Le point de vigilance porte plutôt sur les “hospitalités” [NDLR : espaces privés pour accueillir des clients] vendues aux entreprises. Ces dernières ne se bousculent pas au portillon. “La difficulté réside dans le fait que le Club France n’a jamais existé sur son propre territoire. Il y a un vrai travail d’éducation pour faire comprendre aux gens ce qu’est le produit et pourquoi c’est bien d’y venir”, souligne Arnaud Courtier. Il reste des tickets à prendre. “C’est toujours la même chose avec ce genre d’événements. Plus on se rapproche du début, plus les interrupteurs vont s’allumer et plus les entreprises vont se manifester”, veut croire un cadre de l’organisation.

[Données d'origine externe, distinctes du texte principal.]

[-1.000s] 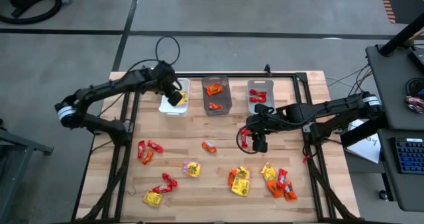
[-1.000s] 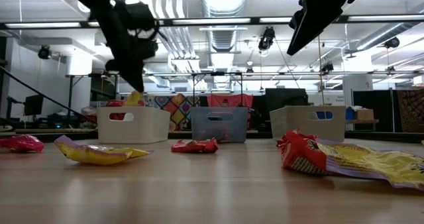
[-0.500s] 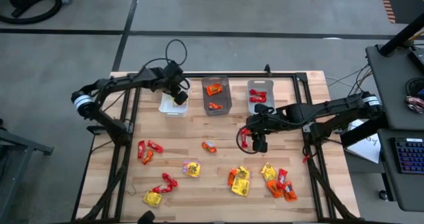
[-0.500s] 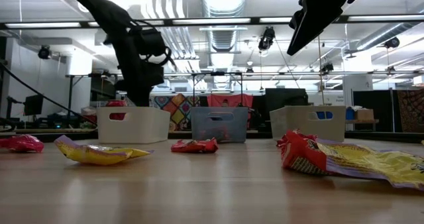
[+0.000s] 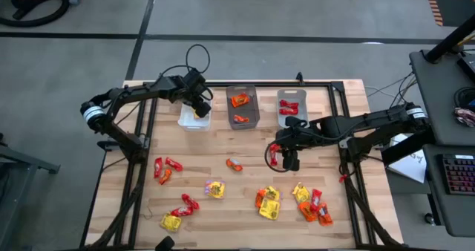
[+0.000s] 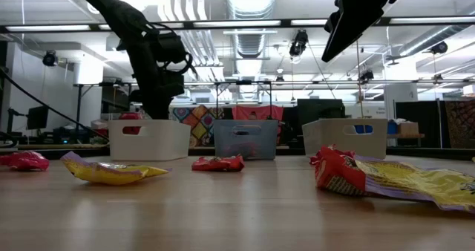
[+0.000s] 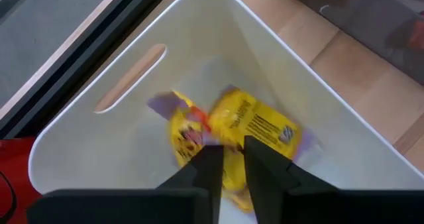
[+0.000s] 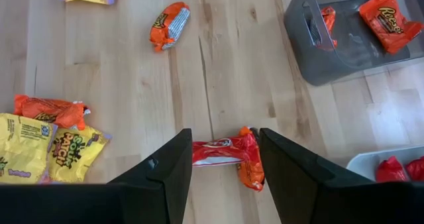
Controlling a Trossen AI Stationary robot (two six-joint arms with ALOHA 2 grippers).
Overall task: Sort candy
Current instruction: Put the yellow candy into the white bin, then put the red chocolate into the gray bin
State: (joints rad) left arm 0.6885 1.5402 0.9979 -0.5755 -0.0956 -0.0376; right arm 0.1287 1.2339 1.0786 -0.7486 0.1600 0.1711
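Along the bench's near edge lie loose candy packets (image 5: 268, 203). Mid-bench, the right gripper (image 5: 286, 157) hangs with jaws wide apart over a red packet (image 8: 223, 151), gripping nothing. At the far edge, the left gripper (image 5: 199, 105) sits in the white bin (image 7: 199, 25), jaws parted slightly above a yellow packet (image 7: 255, 128).

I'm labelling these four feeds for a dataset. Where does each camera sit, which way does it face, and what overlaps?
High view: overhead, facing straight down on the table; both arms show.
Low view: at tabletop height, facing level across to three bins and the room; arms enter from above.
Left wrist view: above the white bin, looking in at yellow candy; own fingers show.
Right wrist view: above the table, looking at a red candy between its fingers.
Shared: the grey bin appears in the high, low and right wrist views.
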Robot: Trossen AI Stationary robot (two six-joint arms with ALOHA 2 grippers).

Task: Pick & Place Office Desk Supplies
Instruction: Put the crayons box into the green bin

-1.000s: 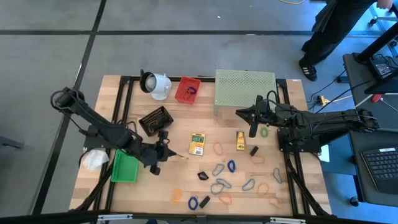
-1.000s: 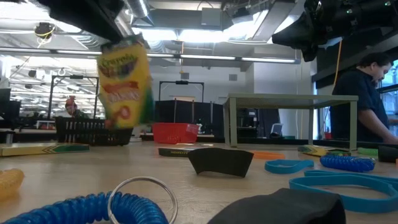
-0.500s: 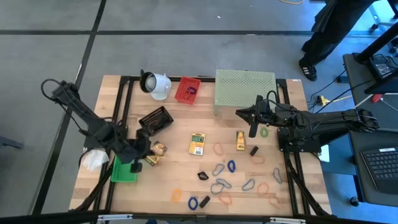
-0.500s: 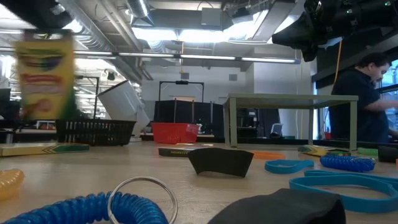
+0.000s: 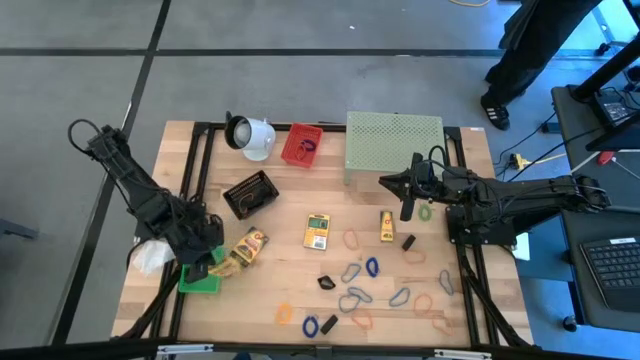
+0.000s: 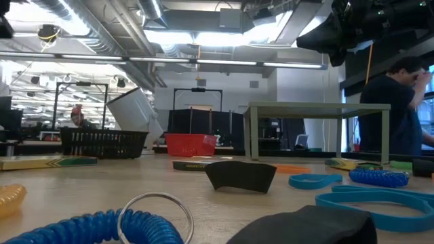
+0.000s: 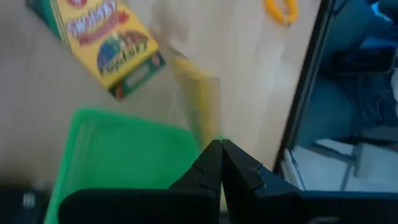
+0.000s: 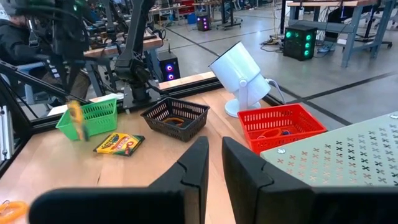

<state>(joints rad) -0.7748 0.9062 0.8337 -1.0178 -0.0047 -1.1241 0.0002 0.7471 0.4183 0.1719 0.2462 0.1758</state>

Du côté du gouvernement, on assure “surveiller le sujet de près de près, au vu des conséquences financières potentielles pour le CNOSF”, assure une source gouvernementale.

Du côté des fédérations, on renâcle aussi. Si la plupart animeront des activités en journée pour faire découvrir leurs sports, une bonne partie rechigne à acheter des hospitalités, dont le prix est jugé trop élevé. “L’offre a été imaginée pour les entreprises. La taille de ma fédération ne me permet pas d’en prendre”, avoue le patron de l’une d’entre elles. Certaines ont préféré établir leur campement ailleurs et pas seulement à cause de la facture. Au sein du Club France, seuls les sponsors officiels peuvent s’afficher, un manque à gagner important pour les fédérations qui souhaiteraient activer d’autres marques. “On a beau être une grande famille, chacun a ses contraintes”, admet Arnaud Courtier. Philippe Bana, lui, s’est retrouvé pieds et mains liés : “La seule chose que nous avons pu faire est de réaliser une animation de trois jours. Nous sommes déjà engagés à la porte de Versailles, à Lille et sur la maison du handball à Créteil, la plus grande fan zone. Nous ne pouvons pas nous engager davantage, nous avons fait ce que pouvions”, reconnaît le président de la fédération française de handball.

A cela s’ajoutent des contraintes sécuritaires, déjà élevées, et qui pourraient encore s’alourdir. Pour fermer complètement l’espace extérieur du site, les organisateurs ont dû se démener afin de trouver des barrières. “A l’approche des JO, tous les autres lieux étaient dessus, les prix ont fortement augmenté”, rapporte Elie Patrigeon. Les deux comités comptent désormais sur la dynamique enclenchée par la flamme olympique pour convaincre les derniers récalcitrants de se joindre à la fête. “Forcément sur un projet comme celui-ci, qui dépend en grande partie des hospitalités et des entrées du public, c’est toujours un peu angoissant”, concède Michel Callot, président de la fédération de cyclisme et trésorier du CNOSF. La victoire se jouera sur les derniers mètres.